And advertisers are starting to realize that. The global gaming audience clocks in at 2.2 billion, with nearly 200 million people in the United States alone, according to estimates from mobile market researcher Newzoo. That’s not niche.

But scale isn’t the main selling point for marketers. They also want engagement and what Ames calls “lean-in attention,” which gaming can provide. The average King user spends roughly 36 minutes per day playing “Candy Crush,” “Bubble Witch” and other King games.

And so, Activision Blizzard Media, which officially launched in mid-June after roughly six months of incubation within the King mothership, has focused much of its attention on rewarded ads, including “Journey,” a proprietary rewarded video unit that allows players to continue playing in exchange for viewing a brand message.

“We’re trying to build ads that are well integrated within the games, because if you’re respectful of someone’s time and attention, then the player will actually pay attention and that will pay dividends,” Ames said.

Video completion rates for rewarded video across King’s portfolio are often more than 90%, and half of King players opt into rewarded video experiences at least once every day in each of the King games they play.

King also ran lab tests with biometrics research firm iMotions comparing brand metrics for ads in “Candy Crush” with similar ads in other popular social and video apps. Ad recall and unaided message association were 18% and 2.1 times higher in “Candy Crush”.

“This is an environment where people are spending 20 or 30 minutes a day, and they appreciate the opportunity for ads if they need a color bomb, for example, in ‘Candy Crush’ to help them along,” said Jonathan Stringfield, head of global business marketing, measurement and insights at Activision Blizzard Media.

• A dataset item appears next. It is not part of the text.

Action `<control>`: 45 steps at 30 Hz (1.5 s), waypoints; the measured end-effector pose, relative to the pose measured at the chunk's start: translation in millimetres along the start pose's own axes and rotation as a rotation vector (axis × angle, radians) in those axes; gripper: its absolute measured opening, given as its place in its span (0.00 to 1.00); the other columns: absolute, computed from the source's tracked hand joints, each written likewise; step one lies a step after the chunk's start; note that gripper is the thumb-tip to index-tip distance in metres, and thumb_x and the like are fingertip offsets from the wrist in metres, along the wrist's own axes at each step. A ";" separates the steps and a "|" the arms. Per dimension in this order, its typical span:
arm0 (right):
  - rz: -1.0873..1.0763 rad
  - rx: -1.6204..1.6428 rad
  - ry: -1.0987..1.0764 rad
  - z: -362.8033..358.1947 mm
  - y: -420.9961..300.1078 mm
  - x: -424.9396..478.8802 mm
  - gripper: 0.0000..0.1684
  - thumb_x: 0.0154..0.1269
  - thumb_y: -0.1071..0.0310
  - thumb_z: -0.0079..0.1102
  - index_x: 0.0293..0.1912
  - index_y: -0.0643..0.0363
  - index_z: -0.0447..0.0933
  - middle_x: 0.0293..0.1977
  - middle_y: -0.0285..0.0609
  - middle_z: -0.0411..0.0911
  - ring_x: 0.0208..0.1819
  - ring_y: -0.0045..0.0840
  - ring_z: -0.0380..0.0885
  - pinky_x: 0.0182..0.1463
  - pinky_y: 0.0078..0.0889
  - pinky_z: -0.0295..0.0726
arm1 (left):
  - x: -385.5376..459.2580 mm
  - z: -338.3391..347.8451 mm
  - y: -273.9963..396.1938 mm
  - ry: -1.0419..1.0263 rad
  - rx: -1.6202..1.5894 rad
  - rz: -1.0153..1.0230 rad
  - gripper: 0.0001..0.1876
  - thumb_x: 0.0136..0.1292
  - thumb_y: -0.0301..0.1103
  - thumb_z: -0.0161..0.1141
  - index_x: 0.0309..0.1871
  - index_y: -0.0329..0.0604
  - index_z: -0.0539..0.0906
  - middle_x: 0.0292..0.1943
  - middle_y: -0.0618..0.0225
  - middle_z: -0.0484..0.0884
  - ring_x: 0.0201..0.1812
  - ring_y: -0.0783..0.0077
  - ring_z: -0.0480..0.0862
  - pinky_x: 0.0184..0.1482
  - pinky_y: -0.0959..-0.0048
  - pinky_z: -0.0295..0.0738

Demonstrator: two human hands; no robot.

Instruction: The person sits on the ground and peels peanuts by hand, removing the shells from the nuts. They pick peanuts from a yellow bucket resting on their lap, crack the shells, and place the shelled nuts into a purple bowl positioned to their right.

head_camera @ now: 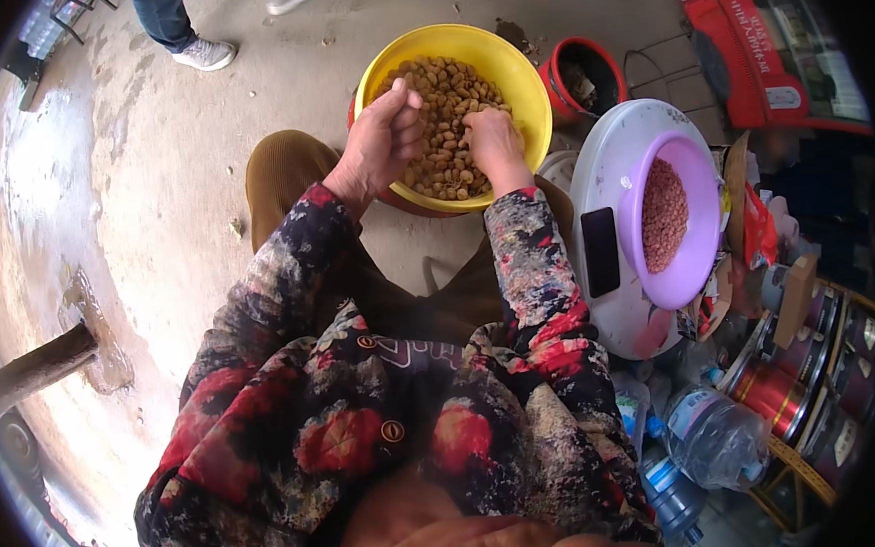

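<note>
A yellow plastic basin (525, 91) between my knees holds many unshelled peanuts (442, 164). Over its left side is my left hand (388, 137), fingers curled into a fist with the thumb on top. Whatever may be inside that fist is hidden. My right hand (495, 142) reaches down to the peanuts on the right, its fingertips bent and partly out of sight. To the right, a purple bowl (633, 220) contains shelled reddish peanuts (665, 216). This bowl rests on a round white lid (603, 173), with a black smartphone (601, 252) beside it.
A red bucket (555, 89) with dark contents stands just beyond the basin. Large plastic bottles (718, 437) and round tins (772, 396) crowd the lower right. Another person's shoe (205, 54) is at the upper left. A wooden post (34, 373) juts in from the left.
</note>
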State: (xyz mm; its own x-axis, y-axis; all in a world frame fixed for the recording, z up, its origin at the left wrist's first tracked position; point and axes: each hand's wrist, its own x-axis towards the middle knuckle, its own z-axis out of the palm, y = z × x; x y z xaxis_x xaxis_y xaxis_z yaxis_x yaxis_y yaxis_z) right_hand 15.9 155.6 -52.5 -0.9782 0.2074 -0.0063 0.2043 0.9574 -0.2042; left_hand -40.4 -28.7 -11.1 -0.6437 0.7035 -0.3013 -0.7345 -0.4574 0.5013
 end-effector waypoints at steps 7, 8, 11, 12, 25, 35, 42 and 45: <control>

Stringfield, who joined ABM in January after nearly five years as Twitter’s director of US marketing insights and analytics, tests the bejesus out of King’s ad experiences to make them as compelling as possible for King’s advertisers and 270 million monthly active users. At the top of his list is probing the question of video ad duration on mobile.

The ad industry is coalescing around the notion that shorter videos, often just six seconds, are always better, because users get annoyed by longer video ads, skip as soon as they’re able or just tune out altogether.

“And to be clear, that’s 100% true – I conducted a lot of that research while I was at Twitter,” Stringfield said. “But the caveat a lot of people don’t think about is that it’s perhaps only true within the context of a feed-based social environment.”

And so Activision Blizzard Media is “looking to flip the script a bit” by testing longer videos, Stringfield said. Not every environment encourages the same sort of mindset.

“Maybe it’s the case that people will not just be OK with but actually enjoy a 30-second ad, if they have the right incentive,” he said. “These are the types of things we’re looking at and testing right now.”